Exercise objective | Wherever a line in the data below holds "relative", copy that line.

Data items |
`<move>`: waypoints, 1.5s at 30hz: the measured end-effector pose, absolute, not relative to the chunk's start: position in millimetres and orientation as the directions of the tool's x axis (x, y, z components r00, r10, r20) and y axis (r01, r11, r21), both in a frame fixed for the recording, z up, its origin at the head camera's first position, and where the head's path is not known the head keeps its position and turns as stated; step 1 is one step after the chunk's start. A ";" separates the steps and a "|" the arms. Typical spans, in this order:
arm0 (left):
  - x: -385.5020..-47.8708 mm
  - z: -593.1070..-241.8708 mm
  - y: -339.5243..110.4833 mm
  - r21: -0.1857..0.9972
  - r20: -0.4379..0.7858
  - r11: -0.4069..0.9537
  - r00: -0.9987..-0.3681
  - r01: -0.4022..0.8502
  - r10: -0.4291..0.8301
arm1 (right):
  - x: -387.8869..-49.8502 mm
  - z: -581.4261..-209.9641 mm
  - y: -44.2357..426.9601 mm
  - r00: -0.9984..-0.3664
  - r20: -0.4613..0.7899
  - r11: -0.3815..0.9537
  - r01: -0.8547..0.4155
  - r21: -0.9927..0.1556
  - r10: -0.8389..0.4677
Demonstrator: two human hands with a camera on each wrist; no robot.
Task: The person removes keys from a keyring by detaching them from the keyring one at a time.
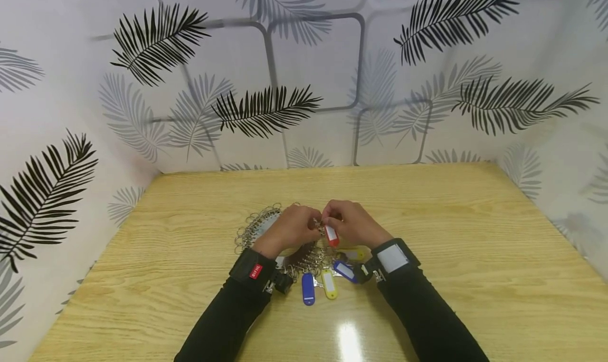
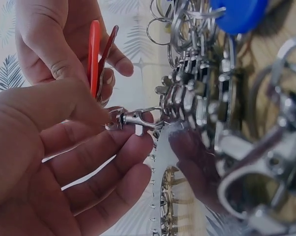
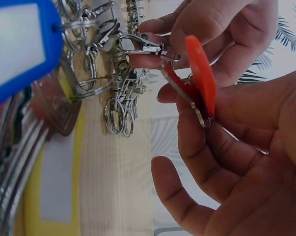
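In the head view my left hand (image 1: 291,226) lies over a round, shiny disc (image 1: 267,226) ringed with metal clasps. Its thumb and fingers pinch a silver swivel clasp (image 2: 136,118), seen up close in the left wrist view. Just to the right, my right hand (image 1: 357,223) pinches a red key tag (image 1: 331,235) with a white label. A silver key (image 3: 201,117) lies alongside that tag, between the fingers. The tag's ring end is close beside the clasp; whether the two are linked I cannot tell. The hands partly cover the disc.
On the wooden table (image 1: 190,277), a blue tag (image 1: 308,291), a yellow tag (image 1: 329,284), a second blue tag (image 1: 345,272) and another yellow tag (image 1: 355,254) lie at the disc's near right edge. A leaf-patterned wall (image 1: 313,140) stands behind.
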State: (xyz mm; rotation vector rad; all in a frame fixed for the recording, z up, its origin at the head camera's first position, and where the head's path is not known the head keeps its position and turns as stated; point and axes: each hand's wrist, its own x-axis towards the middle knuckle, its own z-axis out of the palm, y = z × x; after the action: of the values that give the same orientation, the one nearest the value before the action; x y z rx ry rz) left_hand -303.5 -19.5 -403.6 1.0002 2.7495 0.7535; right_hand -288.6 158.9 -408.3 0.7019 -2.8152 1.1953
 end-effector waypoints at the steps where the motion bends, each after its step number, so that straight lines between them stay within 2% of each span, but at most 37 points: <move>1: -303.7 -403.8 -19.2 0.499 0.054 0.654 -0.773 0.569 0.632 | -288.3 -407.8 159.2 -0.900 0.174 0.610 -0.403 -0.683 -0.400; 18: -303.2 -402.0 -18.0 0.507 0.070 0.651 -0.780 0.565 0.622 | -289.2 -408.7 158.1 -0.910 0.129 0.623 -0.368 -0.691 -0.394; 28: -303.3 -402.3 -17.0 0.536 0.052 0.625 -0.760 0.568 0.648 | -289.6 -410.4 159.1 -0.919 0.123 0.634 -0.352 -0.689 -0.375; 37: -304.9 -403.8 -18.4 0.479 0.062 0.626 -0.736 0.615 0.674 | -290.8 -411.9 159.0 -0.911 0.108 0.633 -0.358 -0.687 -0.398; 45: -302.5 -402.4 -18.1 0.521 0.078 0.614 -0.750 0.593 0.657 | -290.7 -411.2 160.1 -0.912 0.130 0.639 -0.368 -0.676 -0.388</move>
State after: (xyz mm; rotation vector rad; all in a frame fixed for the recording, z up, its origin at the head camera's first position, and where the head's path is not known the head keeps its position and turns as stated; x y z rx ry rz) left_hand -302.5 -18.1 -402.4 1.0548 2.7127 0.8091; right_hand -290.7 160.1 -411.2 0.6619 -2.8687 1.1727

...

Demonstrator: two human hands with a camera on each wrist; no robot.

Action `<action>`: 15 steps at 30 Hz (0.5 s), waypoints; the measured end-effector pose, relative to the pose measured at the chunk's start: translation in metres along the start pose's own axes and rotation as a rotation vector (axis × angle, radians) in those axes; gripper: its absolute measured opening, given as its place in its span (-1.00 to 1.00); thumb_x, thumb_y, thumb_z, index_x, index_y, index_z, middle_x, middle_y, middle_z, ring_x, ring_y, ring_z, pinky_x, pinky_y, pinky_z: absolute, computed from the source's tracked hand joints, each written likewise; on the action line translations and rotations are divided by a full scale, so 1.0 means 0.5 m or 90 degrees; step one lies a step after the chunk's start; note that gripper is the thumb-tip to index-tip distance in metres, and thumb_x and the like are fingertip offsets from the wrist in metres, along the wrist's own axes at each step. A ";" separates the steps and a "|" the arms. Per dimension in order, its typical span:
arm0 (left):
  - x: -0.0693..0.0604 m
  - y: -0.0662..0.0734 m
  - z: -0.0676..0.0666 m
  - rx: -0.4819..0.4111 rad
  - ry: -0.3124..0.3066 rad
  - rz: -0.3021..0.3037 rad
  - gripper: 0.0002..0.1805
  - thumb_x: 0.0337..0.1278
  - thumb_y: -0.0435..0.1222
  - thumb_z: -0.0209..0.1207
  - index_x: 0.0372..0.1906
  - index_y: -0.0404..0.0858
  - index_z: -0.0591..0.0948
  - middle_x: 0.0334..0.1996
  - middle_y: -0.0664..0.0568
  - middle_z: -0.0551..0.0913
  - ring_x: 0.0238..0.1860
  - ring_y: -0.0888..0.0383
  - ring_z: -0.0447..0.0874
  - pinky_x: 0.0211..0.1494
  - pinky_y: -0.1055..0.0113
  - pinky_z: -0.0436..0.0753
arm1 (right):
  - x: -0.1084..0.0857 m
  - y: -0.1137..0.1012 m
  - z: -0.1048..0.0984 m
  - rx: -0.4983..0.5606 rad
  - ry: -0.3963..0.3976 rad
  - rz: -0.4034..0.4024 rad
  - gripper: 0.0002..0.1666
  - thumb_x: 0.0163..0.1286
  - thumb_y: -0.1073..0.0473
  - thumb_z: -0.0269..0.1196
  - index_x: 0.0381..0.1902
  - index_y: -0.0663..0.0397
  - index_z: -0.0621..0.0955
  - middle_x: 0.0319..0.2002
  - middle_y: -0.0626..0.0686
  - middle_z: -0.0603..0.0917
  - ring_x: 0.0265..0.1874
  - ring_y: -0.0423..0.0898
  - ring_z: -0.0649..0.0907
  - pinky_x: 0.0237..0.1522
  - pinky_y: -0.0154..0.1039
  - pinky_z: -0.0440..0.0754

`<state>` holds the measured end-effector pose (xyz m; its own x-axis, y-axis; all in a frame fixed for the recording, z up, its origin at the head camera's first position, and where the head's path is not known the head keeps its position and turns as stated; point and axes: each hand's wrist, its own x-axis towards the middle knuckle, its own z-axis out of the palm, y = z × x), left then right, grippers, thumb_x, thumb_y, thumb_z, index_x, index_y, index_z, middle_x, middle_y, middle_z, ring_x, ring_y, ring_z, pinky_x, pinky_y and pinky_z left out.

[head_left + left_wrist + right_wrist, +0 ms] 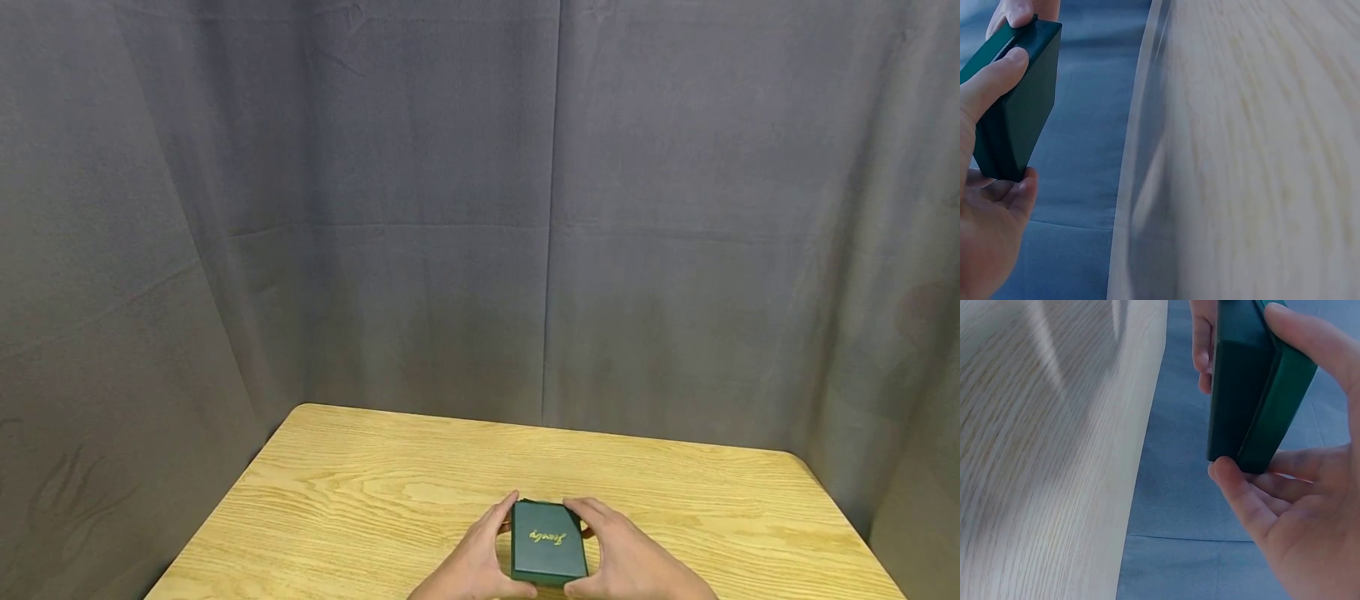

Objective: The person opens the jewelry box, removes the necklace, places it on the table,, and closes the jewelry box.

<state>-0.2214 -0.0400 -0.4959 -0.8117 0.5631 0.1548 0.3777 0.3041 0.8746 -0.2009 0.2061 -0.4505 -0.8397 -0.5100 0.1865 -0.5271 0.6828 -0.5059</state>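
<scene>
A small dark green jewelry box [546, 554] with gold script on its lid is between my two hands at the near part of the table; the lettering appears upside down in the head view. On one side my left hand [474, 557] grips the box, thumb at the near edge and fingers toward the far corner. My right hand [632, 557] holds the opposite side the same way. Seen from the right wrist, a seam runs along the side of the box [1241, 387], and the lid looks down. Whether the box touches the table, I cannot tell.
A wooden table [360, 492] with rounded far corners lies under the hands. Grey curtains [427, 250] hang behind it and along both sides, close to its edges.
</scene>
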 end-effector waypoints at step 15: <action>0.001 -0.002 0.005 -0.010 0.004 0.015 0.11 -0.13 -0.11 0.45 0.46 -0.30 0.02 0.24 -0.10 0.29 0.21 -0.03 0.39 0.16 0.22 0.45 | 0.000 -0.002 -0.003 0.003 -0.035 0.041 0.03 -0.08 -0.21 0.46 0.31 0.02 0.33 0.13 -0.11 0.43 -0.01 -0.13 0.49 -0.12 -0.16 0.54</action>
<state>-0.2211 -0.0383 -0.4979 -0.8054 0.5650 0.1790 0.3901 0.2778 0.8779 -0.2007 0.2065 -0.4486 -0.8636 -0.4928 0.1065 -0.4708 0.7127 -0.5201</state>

Expected answer |
`<move>`: waypoints, 1.5s at 30hz: the measured end-effector pose, absolute, not relative to the chunk's start: position in millimetres and orientation as the directions of the tool's x axis (x, y, z components r00, r10, r20) and y axis (r01, r11, r21), both in a frame fixed for the recording, z up, its origin at the head camera's first position, and where the head's path is not known the head keeps its position and turns as stated; step 1 is one step after the chunk's start. A ";" separates the steps and a "|" the arms. Typical spans, in this order:
Action `<action>`: 15 steps at 30 Hz (0.5 s), waypoints; the measured end-effector pose, relative to the pose measured at the chunk's start: translation in metres along the start pose's own axes and rotation as a rotation vector (axis × angle, radians) in those axes; gripper: its absolute measured opening, given as its place in its span (-1.00 to 1.00); thumb_x, thumb_y, thumb_z, index_x, index_y, index_z, middle_x, middle_y, middle_z, ring_x, ring_y, ring_z, pinky_x, pinky_y, pinky_z: absolute, computed from the source's tracked hand joints, each written likewise; on the action line translations and rotations are divided by a full scale, so 1.0 means 0.5 m or 90 degrees; step one lies a step after the chunk's start; note that gripper is the thumb-tip to index-tip distance in metres, and thumb_x and the like are fingertip offsets from the wrist in metres, along the wrist's own axes at each step. A ";" separates the steps and a "|" the arms. Per dimension in order, its typical span:

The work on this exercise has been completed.